Given entries
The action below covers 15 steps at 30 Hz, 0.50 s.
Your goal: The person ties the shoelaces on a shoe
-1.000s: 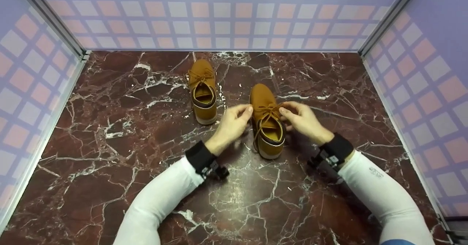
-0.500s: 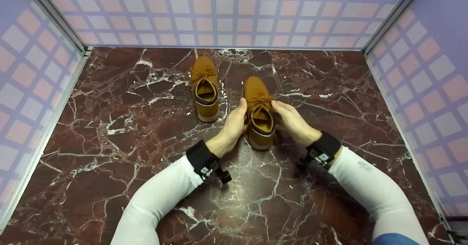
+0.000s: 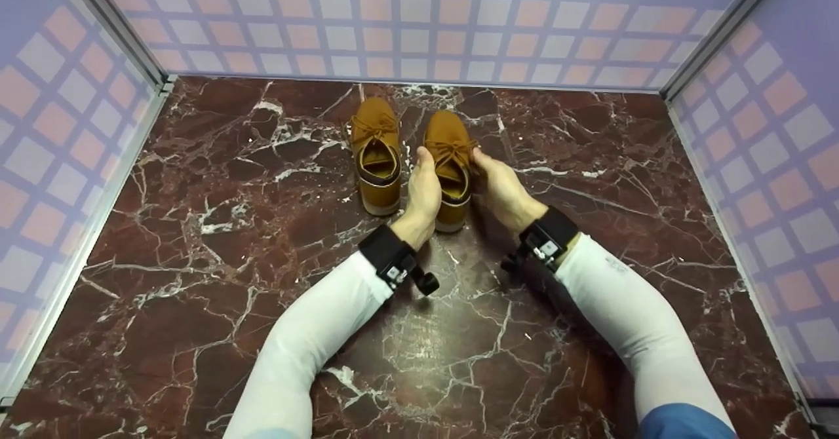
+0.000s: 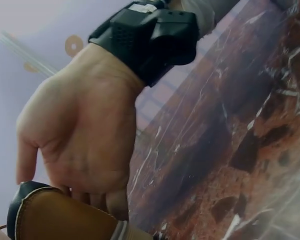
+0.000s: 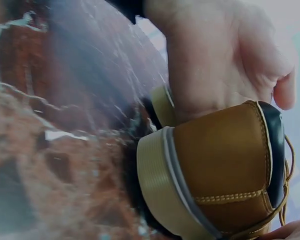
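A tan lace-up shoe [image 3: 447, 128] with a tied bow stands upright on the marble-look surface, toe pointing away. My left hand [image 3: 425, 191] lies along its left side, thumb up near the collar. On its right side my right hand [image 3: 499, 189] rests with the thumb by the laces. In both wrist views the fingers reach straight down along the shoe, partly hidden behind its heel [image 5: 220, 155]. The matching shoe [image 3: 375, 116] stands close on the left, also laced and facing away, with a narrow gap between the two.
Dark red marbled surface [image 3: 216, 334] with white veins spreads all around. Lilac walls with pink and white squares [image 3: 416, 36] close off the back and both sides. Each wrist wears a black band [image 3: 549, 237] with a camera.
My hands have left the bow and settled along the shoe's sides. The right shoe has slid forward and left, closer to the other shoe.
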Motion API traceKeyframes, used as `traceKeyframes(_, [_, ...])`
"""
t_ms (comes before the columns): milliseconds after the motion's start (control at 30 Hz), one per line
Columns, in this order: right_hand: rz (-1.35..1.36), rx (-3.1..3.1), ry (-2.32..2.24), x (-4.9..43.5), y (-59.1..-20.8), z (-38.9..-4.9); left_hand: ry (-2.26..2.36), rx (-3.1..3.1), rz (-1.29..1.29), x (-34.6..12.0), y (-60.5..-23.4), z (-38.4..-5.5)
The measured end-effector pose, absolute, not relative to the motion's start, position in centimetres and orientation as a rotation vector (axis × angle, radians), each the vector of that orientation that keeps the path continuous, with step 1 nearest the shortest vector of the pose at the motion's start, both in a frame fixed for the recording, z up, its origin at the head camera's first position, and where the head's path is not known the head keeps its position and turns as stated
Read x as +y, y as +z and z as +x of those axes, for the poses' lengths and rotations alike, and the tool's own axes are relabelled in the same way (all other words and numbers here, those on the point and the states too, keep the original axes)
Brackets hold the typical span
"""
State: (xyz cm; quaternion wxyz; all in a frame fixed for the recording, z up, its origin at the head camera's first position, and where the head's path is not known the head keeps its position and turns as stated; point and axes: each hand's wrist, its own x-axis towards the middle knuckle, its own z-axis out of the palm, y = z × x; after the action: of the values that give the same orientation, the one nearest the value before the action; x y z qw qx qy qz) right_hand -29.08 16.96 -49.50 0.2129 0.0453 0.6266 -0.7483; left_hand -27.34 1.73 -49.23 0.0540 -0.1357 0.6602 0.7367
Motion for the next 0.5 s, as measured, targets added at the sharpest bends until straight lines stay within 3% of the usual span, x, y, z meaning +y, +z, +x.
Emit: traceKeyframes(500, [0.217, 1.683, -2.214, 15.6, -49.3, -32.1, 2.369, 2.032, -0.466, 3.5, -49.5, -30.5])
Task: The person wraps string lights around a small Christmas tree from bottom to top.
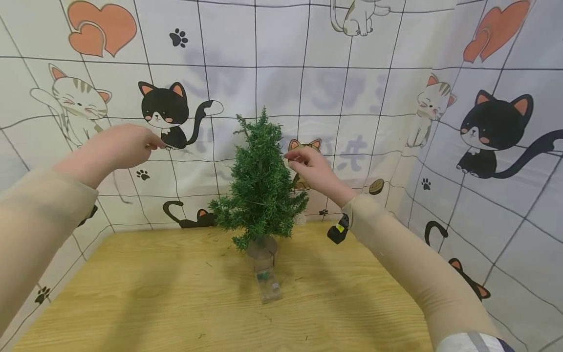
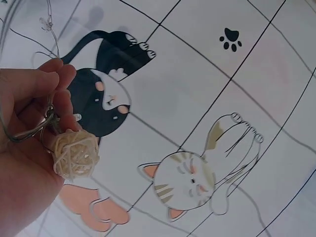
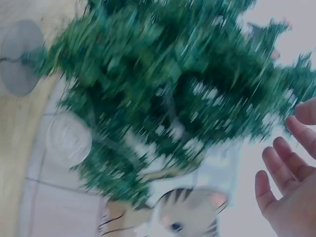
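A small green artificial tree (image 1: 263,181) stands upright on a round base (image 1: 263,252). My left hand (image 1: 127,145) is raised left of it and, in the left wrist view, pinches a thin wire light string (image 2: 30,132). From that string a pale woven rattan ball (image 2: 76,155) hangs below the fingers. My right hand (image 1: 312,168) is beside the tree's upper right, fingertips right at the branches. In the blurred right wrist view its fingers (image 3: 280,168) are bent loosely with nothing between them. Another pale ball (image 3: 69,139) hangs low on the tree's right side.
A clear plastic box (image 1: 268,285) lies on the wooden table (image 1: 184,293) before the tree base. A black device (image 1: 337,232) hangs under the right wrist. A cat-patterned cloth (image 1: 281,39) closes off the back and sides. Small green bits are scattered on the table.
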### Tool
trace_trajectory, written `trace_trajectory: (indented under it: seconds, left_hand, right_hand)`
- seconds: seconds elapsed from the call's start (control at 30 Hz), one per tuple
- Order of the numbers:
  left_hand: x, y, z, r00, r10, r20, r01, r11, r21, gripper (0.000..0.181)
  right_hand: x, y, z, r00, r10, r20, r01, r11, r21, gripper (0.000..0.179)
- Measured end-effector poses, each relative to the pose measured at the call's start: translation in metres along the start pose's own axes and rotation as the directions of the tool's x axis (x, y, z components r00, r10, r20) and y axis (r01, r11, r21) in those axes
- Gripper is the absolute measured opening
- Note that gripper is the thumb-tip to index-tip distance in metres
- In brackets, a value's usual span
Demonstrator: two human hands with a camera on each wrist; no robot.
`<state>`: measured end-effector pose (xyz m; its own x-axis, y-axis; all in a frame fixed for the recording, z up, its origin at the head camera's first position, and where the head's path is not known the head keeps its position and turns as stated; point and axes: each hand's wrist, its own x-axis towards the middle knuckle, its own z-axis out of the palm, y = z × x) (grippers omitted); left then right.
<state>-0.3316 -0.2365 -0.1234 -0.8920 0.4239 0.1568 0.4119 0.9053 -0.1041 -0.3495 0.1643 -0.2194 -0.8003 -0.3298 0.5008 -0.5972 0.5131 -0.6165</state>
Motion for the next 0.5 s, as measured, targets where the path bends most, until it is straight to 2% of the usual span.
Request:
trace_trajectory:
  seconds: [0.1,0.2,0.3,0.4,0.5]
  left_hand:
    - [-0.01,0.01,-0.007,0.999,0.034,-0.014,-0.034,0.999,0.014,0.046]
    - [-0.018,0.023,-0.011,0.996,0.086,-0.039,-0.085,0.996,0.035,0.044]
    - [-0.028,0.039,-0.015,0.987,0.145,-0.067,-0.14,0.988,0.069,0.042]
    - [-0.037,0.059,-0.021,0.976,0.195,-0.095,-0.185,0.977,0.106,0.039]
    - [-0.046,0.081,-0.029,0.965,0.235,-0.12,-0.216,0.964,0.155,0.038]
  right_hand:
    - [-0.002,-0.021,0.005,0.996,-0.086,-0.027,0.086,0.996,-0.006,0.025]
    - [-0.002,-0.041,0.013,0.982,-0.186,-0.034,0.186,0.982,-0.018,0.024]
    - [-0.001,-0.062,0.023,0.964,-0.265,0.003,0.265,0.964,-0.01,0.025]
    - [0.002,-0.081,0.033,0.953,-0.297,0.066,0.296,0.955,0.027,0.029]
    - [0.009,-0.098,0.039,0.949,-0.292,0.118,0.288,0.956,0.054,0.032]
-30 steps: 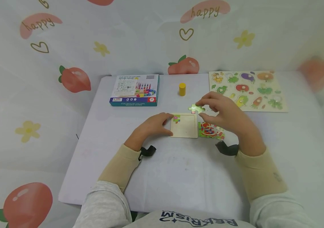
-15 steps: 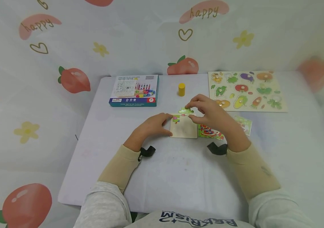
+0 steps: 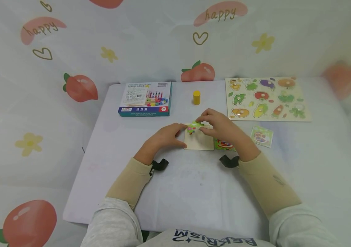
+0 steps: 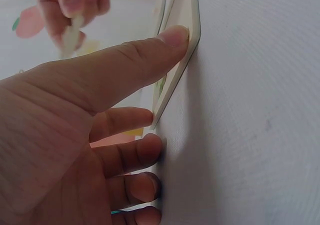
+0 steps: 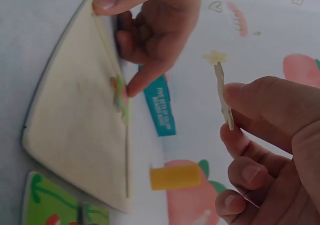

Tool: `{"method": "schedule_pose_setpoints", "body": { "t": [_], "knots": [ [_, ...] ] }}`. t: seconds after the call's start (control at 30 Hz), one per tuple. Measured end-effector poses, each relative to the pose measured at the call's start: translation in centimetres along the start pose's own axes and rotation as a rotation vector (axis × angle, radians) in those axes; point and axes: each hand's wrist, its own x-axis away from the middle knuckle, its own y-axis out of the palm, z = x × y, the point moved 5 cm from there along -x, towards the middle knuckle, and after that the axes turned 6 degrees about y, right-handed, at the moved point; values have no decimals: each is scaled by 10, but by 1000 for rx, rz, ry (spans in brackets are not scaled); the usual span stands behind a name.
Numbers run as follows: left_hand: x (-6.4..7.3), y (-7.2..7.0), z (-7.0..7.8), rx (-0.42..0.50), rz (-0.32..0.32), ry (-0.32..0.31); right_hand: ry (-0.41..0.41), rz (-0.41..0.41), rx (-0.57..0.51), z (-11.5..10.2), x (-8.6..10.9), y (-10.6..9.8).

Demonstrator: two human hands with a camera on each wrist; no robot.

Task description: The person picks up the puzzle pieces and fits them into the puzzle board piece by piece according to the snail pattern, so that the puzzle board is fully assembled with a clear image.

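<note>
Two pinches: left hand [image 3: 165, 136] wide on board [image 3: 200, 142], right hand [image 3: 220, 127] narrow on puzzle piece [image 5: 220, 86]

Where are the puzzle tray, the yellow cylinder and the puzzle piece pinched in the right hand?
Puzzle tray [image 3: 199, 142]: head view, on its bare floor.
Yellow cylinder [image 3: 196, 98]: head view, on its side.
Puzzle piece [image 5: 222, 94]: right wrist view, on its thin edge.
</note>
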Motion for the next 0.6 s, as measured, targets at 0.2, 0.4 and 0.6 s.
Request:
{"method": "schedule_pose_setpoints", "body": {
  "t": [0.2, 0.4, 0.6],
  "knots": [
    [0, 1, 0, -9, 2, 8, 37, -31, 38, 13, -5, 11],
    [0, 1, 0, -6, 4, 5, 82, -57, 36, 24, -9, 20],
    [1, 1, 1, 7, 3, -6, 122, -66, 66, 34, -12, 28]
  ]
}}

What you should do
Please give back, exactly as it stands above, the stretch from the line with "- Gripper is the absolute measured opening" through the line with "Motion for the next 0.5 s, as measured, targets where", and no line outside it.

The completed task
- Gripper is the absolute measured opening
- Note that gripper is the thumb-tip to index-tip distance in metres
- In brackets, a value's usual span
Demonstrator: two human hands with a camera on each wrist; no robot.
`<state>`: measured end-effector pose (xyz m; its own x-axis, y-axis; all in a frame fixed for the recording, z up, its origin at the head camera's first position, and where the head's path is not known the head keeps its position and turns as stated; point and axes: each hand's wrist, its own x-axis towards the middle knuckle, its own z-axis out of the palm, y = z × x) (grippers omitted); left then right.
<state>-0.3316 -0.2365 -0.1234 -0.8920 0.4239 0.1568 0.4119 0.9053 -0.1041 -0.3495 0.1643 -0.2194 -0.8003 -0.3298 0.5008 -0.5972 0.5131 -0.6165</state>
Motion for the next 0.5 s, as measured, targets where the path bends most, until it is straight to 2% of the usual span.

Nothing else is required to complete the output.